A series of floods and mudslides took place in January 2011 in several towns of the Mountainous Region (Região Serrana), in the Brazilian state of Rio de Janeiro. Casualties occurred in the cities of Nova Friburgo, Teresópolis, Petrópolis, Bom Jardim, Sumidouro and São José do Vale do Rio Preto. The floods caused at least 916 deaths, including 424 in Nova Friburgo and 378 in Teresópolis. While local media claims that the combination of floods, mudslides and landslides in Rio de Janeiro became the worst weather-related natural disaster in Brazilian history, some contend that a similar weather-related tragedy that took place in the same state in 1967 was much deadlier, and that an estimated 1,700 people lost their lives on that occasion.
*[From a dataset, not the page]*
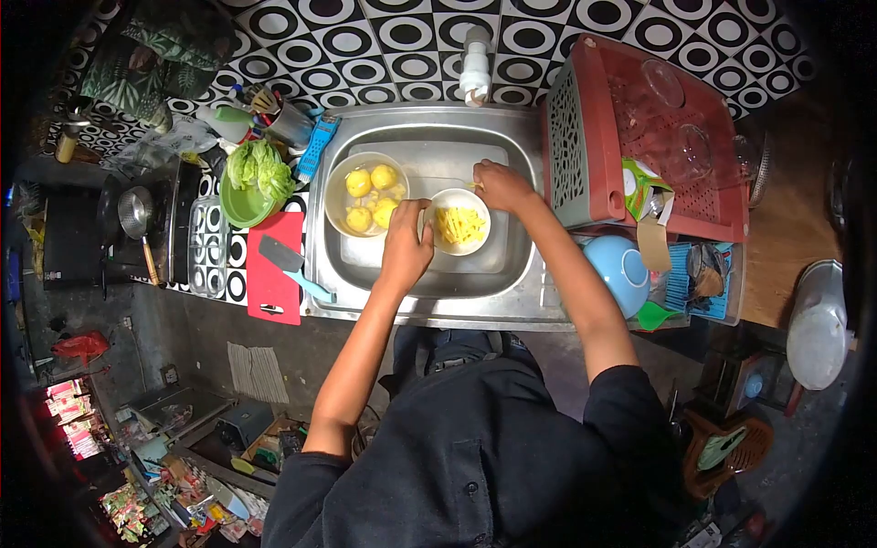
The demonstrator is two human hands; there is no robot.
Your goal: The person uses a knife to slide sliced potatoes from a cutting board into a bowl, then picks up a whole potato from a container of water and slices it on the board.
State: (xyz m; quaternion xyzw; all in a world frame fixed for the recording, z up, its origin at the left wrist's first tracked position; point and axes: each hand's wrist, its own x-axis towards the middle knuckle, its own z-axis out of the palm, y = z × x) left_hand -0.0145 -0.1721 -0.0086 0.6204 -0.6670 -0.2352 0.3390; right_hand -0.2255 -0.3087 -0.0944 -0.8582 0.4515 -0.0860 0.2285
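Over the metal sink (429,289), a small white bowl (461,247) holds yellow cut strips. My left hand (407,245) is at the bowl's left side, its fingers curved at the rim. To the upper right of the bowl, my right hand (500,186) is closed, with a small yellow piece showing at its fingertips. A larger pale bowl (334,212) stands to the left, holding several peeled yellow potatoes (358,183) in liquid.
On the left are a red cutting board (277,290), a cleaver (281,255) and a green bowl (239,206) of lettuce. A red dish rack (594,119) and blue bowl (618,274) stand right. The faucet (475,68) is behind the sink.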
The cities that reported human casualties are located in a mountainous area, in the neighborhood of the Serra dos Órgãos national park. The area is a tourist hotspot due to its geographic features, historical landmarks and mild temperatures. Many buildings, however, are directly exposed to landslide hazards because of the steep terrain.

==Flood details==
In a 24-hour period between 11 and 12 January 2011, the local weather service registered more rainfall than what is expected for the entire month. Flooding of many areas in the region followed immediately. The disaster caused widespread property damage and the supply of public utilities such as electricity, running water and phone lines was affected. Around 2960 people had their homes destroyed.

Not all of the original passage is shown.